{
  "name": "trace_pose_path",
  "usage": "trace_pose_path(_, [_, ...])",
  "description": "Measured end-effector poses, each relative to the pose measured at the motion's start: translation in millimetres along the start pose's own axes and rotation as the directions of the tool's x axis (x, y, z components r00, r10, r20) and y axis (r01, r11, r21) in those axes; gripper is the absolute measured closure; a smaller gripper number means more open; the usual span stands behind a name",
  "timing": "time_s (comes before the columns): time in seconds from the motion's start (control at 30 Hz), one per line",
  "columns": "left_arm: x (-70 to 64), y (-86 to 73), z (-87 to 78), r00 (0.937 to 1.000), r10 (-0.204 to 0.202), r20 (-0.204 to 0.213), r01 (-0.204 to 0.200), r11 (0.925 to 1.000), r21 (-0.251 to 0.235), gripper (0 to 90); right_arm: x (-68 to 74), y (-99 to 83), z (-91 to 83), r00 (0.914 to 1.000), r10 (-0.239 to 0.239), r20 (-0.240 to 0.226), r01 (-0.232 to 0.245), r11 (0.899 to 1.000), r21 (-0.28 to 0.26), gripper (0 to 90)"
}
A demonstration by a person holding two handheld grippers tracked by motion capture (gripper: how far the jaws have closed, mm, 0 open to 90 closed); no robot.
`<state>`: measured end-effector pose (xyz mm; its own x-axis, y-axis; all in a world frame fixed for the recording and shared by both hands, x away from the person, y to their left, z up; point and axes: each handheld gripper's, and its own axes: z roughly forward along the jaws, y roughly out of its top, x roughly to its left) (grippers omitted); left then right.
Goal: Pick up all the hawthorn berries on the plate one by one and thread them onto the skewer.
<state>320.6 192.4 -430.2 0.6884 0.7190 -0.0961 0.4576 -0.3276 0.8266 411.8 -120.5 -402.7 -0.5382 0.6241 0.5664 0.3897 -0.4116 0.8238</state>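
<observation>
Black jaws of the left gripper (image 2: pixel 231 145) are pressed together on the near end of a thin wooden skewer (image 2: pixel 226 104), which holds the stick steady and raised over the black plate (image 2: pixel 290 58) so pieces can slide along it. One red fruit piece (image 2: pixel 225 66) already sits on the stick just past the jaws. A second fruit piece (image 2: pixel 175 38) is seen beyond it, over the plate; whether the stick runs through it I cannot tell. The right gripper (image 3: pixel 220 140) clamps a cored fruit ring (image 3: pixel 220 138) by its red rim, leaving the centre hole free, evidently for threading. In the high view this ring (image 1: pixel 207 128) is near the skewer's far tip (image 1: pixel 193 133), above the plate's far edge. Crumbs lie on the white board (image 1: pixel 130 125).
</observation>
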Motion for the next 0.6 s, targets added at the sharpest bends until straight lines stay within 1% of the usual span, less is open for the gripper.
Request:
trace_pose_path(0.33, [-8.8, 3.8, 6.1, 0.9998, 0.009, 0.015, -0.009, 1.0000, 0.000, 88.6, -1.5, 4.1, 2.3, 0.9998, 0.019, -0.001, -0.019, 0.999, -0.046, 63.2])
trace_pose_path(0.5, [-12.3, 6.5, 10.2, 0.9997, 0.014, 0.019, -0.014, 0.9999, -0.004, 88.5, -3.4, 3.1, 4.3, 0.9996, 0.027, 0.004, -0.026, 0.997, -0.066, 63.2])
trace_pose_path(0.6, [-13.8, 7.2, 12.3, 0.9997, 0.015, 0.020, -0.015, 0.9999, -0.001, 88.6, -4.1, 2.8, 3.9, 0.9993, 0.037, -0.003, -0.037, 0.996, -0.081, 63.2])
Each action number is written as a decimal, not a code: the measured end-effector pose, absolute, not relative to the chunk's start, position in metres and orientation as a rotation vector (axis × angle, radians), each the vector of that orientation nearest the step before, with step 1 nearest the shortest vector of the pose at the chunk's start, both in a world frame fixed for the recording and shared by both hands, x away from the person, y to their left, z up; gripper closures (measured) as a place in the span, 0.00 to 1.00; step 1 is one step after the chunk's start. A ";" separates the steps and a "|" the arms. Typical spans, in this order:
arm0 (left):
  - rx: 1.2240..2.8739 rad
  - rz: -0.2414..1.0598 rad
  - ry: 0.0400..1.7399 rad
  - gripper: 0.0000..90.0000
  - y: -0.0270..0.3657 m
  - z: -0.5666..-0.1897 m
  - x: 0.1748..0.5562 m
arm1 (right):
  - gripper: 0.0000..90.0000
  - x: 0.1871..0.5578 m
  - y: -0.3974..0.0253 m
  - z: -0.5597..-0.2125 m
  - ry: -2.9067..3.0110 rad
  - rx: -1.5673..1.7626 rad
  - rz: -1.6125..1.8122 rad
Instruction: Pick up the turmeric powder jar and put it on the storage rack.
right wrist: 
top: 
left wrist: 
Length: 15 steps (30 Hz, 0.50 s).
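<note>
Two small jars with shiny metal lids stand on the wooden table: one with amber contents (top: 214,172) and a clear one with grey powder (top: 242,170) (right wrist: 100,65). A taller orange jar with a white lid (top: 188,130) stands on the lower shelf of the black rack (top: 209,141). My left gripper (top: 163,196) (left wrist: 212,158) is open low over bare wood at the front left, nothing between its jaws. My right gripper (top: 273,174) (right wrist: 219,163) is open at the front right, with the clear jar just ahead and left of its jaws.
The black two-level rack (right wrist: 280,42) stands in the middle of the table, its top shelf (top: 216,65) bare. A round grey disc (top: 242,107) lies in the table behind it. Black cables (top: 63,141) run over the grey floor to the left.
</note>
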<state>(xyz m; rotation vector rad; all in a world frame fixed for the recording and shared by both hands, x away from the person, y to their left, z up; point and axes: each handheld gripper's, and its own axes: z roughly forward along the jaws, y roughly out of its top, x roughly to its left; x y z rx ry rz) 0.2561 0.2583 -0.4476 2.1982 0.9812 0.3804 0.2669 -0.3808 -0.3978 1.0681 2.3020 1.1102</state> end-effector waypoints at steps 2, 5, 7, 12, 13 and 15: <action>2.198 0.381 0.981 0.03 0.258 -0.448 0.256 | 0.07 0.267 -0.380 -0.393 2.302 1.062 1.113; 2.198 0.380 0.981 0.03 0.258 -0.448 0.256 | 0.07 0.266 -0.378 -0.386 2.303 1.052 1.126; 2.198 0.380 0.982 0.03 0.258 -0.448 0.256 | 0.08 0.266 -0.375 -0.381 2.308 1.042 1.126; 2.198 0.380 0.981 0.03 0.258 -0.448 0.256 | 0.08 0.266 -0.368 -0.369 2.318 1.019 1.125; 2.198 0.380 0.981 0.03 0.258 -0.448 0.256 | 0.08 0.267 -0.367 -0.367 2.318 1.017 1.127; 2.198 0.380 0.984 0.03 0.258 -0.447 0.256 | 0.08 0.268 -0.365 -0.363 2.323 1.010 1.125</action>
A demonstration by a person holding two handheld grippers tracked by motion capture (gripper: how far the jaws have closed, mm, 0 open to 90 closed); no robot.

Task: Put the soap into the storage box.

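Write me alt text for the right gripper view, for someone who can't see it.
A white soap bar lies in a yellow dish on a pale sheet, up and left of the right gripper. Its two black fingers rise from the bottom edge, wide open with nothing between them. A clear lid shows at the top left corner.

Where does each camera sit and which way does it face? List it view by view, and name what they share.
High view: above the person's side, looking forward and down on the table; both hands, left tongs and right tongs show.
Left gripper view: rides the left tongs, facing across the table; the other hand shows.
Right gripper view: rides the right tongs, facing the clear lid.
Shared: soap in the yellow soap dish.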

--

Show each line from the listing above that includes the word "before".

  "timing": "time_s (comes before the columns): time in seconds from the motion's start (control at 30 Hz), one per line",
Each action number is written as a decimal, not a code: the measured end-effector pose, absolute, not relative to the chunk's start, position in metres and orientation as a rotation vector (axis × angle, radians), each the vector of that orientation nearest the step before, with step 1 nearest the shortest vector of the pose at the chunk's start, both in a world frame fixed for the recording and shared by both hands, x away from the person, y to their left, z up; gripper closures (measured) as a place in the span, 0.00 to 1.00; step 1 is one step after the chunk's start. A ";" separates the steps and a "|" the arms. Typical spans, in this order:

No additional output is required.